Before I proceed to consider the implications of the finding made under para. 2 above, and in order to evaluate the sustainability
of the legal contentions advanced by counsel, it is necessary to record the nature of the criminal charges upon which the appellant
was tried and the findings that the Court made in respect of such charges.
The appellant was charged together with three others on the following counts:
Count 1: Appellant and his co-accused in the Court below were charged with the murder of one Elliot Dlamini by shooting him with a
pistol.
Count 2: All four accused in the Court below were charged with the crime of attempted murder. It was alleged that on the same occasion
at the same place and at the same time they shot and attempted to murder one Samuel Mgudeni Mabuza.

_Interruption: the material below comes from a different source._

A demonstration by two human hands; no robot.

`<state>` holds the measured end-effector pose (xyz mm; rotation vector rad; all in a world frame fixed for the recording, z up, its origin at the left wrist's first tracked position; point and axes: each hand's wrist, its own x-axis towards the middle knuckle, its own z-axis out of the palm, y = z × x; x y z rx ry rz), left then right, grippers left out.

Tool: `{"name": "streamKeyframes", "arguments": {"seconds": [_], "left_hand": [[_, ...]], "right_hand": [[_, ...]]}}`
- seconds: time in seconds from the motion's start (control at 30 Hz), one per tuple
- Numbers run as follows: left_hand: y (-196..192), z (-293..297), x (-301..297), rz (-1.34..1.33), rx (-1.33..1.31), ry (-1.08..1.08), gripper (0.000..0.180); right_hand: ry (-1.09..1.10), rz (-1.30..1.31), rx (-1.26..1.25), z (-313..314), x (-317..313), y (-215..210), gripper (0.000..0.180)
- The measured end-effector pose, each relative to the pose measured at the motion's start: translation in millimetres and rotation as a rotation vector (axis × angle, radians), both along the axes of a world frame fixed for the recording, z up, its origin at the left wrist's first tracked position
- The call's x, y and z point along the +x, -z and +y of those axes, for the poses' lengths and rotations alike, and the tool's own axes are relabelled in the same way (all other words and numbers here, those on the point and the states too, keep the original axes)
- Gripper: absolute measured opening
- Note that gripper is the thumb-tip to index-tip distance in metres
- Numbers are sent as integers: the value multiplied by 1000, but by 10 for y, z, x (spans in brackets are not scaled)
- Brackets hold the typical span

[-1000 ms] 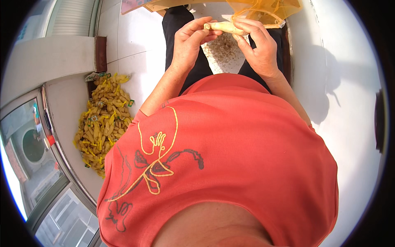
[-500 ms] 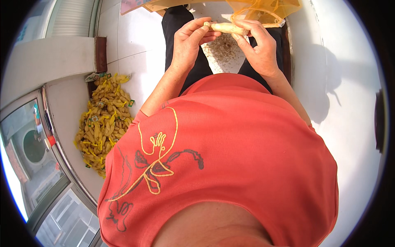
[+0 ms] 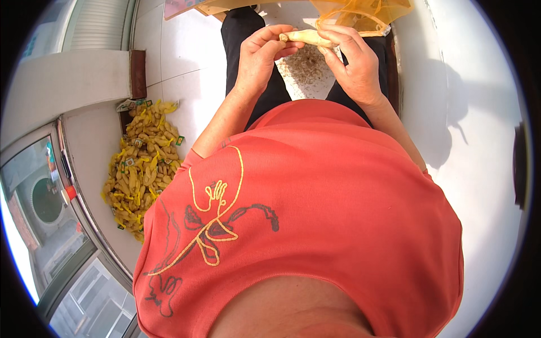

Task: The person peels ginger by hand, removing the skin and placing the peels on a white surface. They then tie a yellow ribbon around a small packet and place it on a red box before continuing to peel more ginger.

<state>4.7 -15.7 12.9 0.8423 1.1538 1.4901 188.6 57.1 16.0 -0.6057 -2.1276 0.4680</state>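
Note:
My left hand and my right hand together hold a pale, elongated root-like piece, each pinching one end with the fingertips. The piece lies level between them, above my knees in black trousers. Below it, on the white floor between my legs, lies a small heap of brownish scraps. An orange-yellow mesh bag sits just beyond my right hand.
A big pile of yellow pieces in yellow net bags lies on the floor to my left, against a low wall. A glass door with a metal frame runs along the left. White tiled floor spreads to the right.
The pale piece has shifted slightly in my fingers; both hands stay in almost the same place.

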Motion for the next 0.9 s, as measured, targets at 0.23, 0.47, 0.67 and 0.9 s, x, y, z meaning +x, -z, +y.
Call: {"name": "streamKeyframes", "arguments": {"seconds": [0.23, 0.47, 0.67, 0.9], "left_hand": [[-11, 4, 32, -31, -10, -28, 30], [14, 3, 41, -47, 2, -51, 28], [48, -4, 5, 133, -71, -162, 14], [149, -6, 1, 771, 59, -246, 11]], "right_hand": [[15, 36, -28, 20, 9, 12, 33], [22, 57, -163, 18, 21, 42, 32], [42, 34, -134, 35, 42, 36, 31], [59, -4, -19, 41, 35, 16, 30]]}}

The two other charges are not relevant for the purposes of this appeal.
All four accused in the Court below pleaded not guilty to both charges. The appellant was convicted on both counts. No extenuating
circumstances having been found, the appellant was sentenced to death. On the charge of attempted murder he was sentenced to 10 years
imprisonment. Appellant’s three co-accused were found not guilty and discharged.
Initially the appellant denied that he was involved in any way with the murder of the deceased or the shooting of Mr. Mabuza, the complainant in count 2. However after conviction and pursuant to the enquiry as to whether extenuating circumstances
were present or not, the appellant gave evidence under oath during which he admitted his guilt in respect of both charges. He testified
as to the circumstances in which he came to be involved in the shooting of the deceased and the complainant in count 2. I will deal
with this in detail later in this judgment. As indicated above, the Court held that no extenuating circumstances were present in
respect of the murder charge and it was therefore obliged to sentence the appellant to death.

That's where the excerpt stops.